About this exercise
Could you find every line in the records below that contains the word "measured" and copy it?

Information shown

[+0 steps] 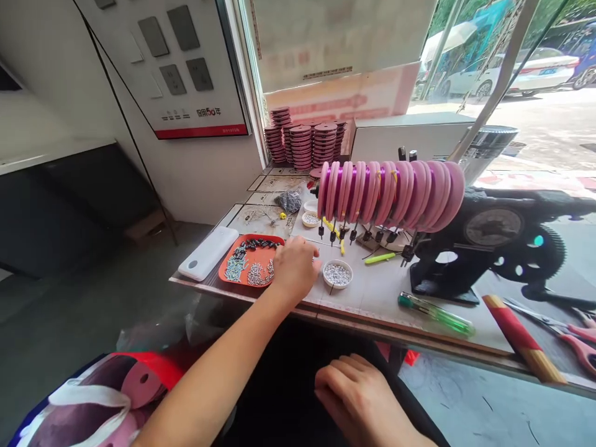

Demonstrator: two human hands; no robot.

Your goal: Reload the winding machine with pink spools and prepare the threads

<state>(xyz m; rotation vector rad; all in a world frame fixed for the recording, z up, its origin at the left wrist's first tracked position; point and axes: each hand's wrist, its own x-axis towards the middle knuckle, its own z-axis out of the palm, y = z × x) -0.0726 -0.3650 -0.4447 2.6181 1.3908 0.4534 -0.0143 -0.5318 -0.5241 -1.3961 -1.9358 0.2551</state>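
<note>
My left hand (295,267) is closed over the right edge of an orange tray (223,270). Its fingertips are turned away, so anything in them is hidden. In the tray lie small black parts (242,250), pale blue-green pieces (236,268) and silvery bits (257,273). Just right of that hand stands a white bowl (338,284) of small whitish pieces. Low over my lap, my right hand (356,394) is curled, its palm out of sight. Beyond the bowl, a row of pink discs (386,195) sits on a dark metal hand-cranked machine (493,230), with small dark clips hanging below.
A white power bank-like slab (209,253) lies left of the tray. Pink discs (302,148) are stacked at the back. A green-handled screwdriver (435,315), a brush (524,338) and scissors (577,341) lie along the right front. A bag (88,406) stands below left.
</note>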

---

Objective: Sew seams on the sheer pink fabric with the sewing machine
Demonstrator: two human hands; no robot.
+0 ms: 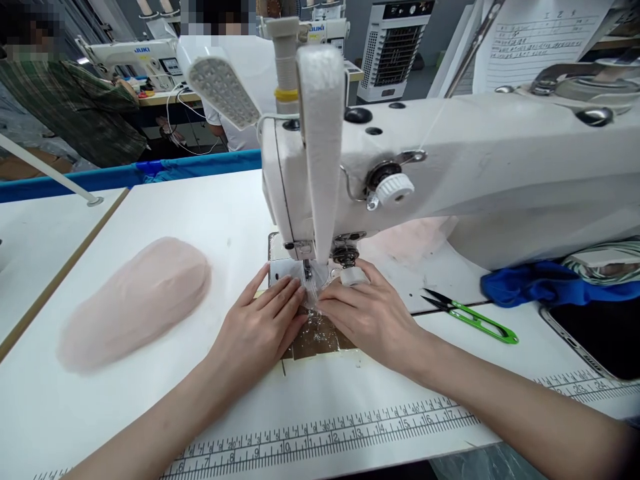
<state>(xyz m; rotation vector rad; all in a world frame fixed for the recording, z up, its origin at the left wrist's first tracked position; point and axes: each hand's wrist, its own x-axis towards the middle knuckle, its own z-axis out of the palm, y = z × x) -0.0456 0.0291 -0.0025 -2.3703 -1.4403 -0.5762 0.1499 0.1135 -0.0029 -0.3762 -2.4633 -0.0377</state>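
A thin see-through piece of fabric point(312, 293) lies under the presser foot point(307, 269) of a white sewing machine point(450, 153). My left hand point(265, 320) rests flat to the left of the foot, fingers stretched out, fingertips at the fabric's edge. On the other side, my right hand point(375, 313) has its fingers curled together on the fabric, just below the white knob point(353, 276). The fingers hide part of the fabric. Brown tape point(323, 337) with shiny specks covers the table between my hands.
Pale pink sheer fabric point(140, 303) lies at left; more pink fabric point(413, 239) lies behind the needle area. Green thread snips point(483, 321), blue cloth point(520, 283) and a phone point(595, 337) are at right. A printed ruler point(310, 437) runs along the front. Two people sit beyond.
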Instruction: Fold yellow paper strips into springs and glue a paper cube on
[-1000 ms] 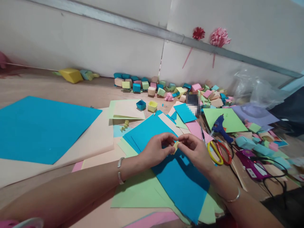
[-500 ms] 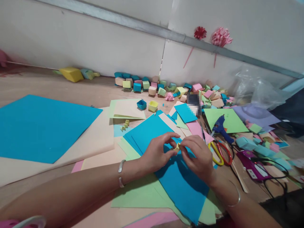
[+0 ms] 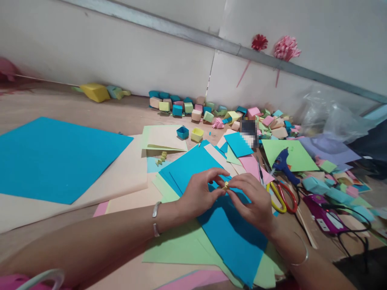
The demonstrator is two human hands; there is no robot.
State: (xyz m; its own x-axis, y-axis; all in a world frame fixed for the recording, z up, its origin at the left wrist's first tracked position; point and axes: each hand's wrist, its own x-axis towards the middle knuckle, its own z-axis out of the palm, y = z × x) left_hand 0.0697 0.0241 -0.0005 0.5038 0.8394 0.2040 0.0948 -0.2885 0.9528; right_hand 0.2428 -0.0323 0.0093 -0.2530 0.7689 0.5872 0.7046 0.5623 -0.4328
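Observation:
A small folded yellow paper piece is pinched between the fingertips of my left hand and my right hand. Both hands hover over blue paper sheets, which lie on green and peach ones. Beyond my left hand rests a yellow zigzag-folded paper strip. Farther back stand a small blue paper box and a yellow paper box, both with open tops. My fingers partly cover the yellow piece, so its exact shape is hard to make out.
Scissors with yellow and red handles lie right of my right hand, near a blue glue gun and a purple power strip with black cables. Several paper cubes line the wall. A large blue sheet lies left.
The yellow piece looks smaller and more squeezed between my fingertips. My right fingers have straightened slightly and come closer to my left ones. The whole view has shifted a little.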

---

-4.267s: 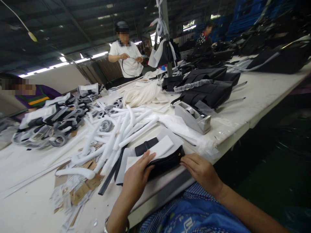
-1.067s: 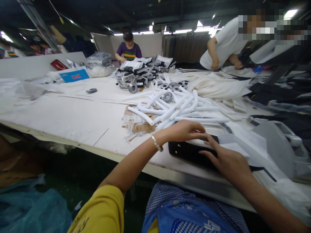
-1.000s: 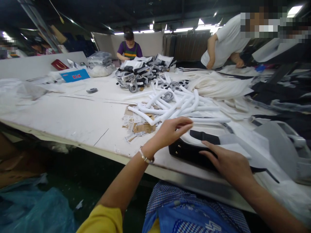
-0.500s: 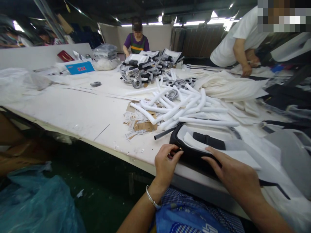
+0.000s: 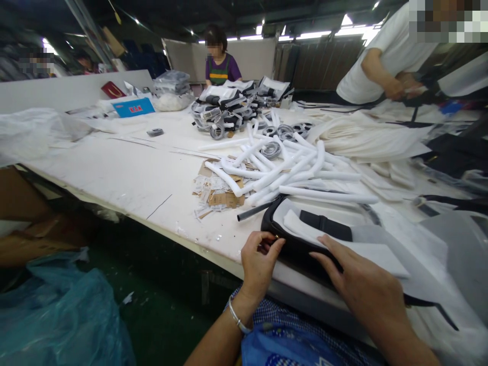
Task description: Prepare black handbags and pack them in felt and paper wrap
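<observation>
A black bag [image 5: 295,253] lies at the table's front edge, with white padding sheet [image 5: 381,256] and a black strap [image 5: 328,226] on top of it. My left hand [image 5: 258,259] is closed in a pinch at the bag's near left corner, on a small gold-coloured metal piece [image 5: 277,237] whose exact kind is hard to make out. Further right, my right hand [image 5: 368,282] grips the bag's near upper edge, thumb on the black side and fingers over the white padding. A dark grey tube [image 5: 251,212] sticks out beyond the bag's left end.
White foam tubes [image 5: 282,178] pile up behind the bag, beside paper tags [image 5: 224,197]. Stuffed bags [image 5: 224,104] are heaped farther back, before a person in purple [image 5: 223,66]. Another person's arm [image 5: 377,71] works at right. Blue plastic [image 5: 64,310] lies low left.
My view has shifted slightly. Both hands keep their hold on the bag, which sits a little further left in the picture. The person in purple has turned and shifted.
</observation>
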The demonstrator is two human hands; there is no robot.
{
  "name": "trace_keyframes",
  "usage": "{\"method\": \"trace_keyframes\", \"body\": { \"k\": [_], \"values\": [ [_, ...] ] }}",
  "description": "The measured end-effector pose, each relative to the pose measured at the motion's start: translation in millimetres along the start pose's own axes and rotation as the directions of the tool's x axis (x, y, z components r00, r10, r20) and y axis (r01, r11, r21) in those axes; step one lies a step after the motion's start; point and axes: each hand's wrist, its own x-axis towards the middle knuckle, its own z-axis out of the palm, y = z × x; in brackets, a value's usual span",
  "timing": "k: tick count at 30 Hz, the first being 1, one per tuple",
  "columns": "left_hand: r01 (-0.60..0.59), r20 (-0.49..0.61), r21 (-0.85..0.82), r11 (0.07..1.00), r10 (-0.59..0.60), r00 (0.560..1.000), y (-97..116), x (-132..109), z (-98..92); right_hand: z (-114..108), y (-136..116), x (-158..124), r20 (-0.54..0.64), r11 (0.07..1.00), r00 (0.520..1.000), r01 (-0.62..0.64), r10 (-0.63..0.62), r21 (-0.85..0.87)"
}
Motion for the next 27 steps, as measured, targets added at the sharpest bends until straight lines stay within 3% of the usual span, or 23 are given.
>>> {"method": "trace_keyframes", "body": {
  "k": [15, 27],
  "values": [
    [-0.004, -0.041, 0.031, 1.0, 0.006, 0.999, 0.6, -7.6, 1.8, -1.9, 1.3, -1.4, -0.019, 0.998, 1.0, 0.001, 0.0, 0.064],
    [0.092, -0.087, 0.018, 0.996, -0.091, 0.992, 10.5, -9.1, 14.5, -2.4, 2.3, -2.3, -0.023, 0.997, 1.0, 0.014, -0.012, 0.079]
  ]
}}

Result
  "description": "The measured end-effector pose, each relative to the pose measured at the motion's start: translation in millimetres along the start pose's own axes and rotation as the directions of the tool's x axis (x, y, z components r00, r10, r20) and y axis (r01, r11, r21) in those axes; step one lies a step after the motion's start; point and axes: each hand's wrist, its own x-axis towards the middle knuckle, its own z-axis out of the palm, y = z × x; in brackets, a value's usual span",
Motion for the next 27 steps, as measured, targets added at the sharpest bends until straight lines stay within 3% of the usual span, or 23 are given.

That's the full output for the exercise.